Learn how to configure high availability for Spark History Server (SHS) using an internal load balancer. The authentication method for the internal load balancer uses a username and password through Apache Knox Gateway. The Cloudera Distributed Hadoop (CDH) stack includes the Apache Knox Gateway which has a built-in load balancer and failover mechanism.

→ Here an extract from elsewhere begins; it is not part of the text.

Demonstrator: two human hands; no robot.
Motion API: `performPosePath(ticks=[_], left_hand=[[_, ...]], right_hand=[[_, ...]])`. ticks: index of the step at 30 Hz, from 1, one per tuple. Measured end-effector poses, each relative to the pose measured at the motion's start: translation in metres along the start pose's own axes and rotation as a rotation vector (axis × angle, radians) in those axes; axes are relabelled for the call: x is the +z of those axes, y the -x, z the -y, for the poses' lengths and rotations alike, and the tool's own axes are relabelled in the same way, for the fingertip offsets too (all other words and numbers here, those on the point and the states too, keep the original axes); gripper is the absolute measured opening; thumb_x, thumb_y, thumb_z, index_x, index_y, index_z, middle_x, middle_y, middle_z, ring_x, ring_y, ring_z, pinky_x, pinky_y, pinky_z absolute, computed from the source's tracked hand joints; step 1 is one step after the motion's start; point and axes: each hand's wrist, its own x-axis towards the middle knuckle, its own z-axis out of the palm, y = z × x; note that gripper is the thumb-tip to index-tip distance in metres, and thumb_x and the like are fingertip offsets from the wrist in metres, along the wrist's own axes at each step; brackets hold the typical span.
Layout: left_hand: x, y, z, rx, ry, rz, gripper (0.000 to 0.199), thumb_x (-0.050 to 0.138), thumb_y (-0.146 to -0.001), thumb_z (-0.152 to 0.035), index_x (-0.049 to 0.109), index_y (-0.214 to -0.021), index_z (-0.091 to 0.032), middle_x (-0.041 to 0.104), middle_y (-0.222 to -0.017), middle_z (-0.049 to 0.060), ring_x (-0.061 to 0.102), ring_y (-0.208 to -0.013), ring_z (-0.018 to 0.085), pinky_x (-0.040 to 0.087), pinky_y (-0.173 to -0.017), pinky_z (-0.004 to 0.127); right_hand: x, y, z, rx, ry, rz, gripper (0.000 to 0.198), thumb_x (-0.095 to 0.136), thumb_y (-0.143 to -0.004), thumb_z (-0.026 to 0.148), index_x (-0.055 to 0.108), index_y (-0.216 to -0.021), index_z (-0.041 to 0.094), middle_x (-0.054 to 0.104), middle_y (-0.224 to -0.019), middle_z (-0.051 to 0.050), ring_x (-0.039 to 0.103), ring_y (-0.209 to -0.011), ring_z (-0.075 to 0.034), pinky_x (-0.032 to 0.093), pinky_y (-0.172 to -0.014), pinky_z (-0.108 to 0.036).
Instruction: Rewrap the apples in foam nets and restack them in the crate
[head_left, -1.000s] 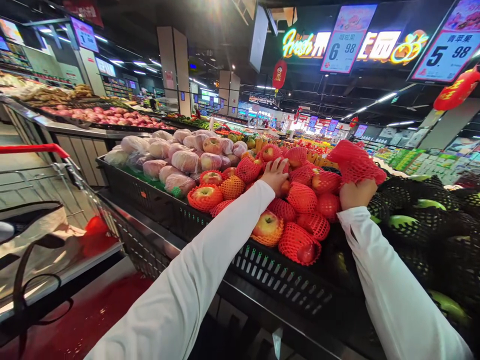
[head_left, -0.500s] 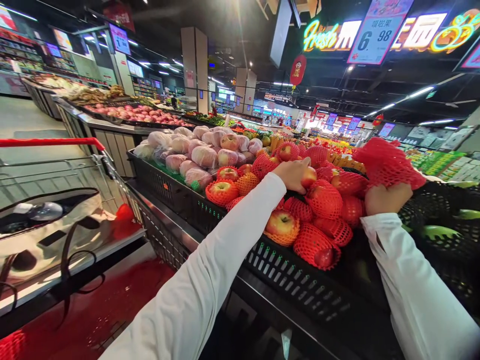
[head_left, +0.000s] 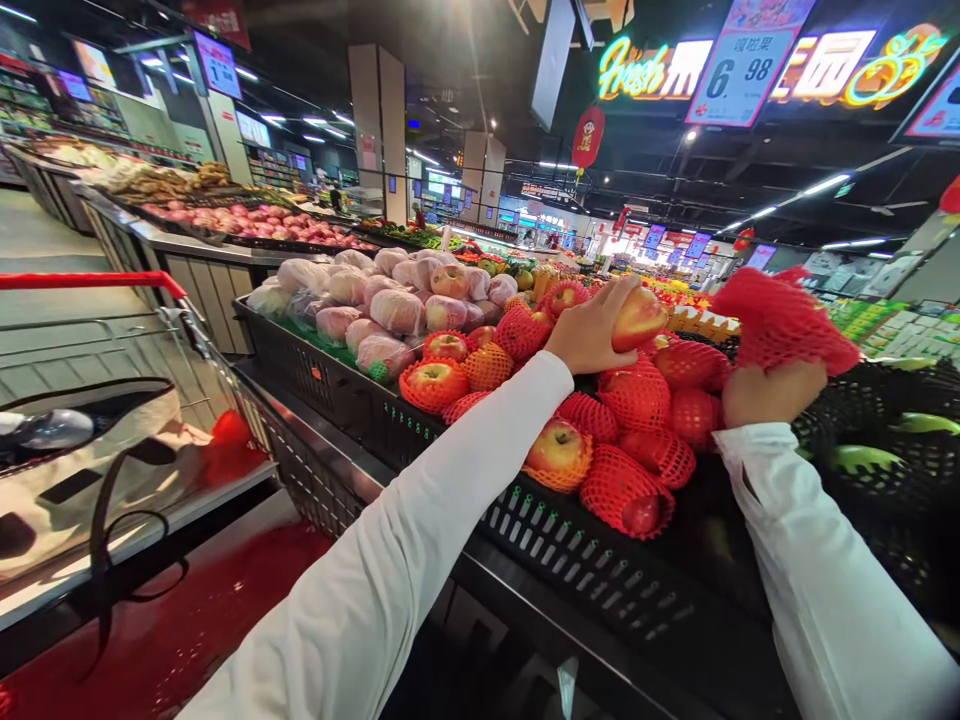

One Knox service must be installed in Cloudera Manager.
This internal load balancer is only recommended for testing purposes because only one Knox Gateway is a single point of failure.
The following Knox topology configuration is automatically generated if there are two Spark History Server clusters in a Cloudera Manager cluster:
knox.example.com:/var/lib/knox/gateway/conf/topologies/cdp-proxy.xml  


    <param>
       <name>SPARK3HISTORYUI</name>
       <value>enabled=true;maxFailoverAttempts=3;failoverSleep=1000</value>
    </param>
    <param>
       <name>SPARKHISTORYUI</name>
       <value>enabled=true;maxFailoverAttempts=3;failoverSleep=1000</value>
    </param>


    <service>
        <role>SPARK3HISTORYUI</role>
        <url>https://shs1.example.com:18489</url>
        <url>https://shs2.example.com:18489</url>
    </service>


    <service>
        <role>SPARKHISTORYUI</role>
        <url>https://shs3.example.com:18488</url>
        <url>https://shs4.example.com:18488</url>
    </service>
  1. To use the Knox load balancing feature, you must use the Knox Gateway URL. If one of the Spark History Servers is down, the connection will be automatically redirected to the other server. See the example Knox Gateway URLs below:
    Spark2: https://knox.example.com:8443/gateway/cdp-proxy/sparkhistory/
    Spark3: https://knox.example.com:8443/gateway/cdp-proxy/spark3history/
  2. Use these test commands:
    curl --basic --location-trusted -c cookies.dat -b cookies.dat -k -u username:password "https://knox.example.com:8443/gateway/cdp-proxy/sparkhistory/”
    
    
    curl --basic --location-trusted -c cookies.dat -b cookies.dat -k -u username:password "https://knox.example.com:8443/gateway/cdp-proxy/spark3history/”
    
  3. Select the knox_service option on the Spark configuration page to add the following configurations after the “Deploy Client Configuration” action.
    /etc/spark/conf/spark-defaults.conf:
    
    
    spark.yarn.historyServer.address=https://knox.example.com:8443/gateway/cdp-proxy/sparkhistory/
    
    
    /etc/spark3/conf/spark-defaults.conf
    
    
    spark.yarn.historyServer.address=https://knox.example.com:8443/gateway/cdp-proxy/spark3history/
    
    
    This address is given to the YARN ResourceManager when the Spark application finishes to link the application from the ResourceManager UI to the Spark history server UI.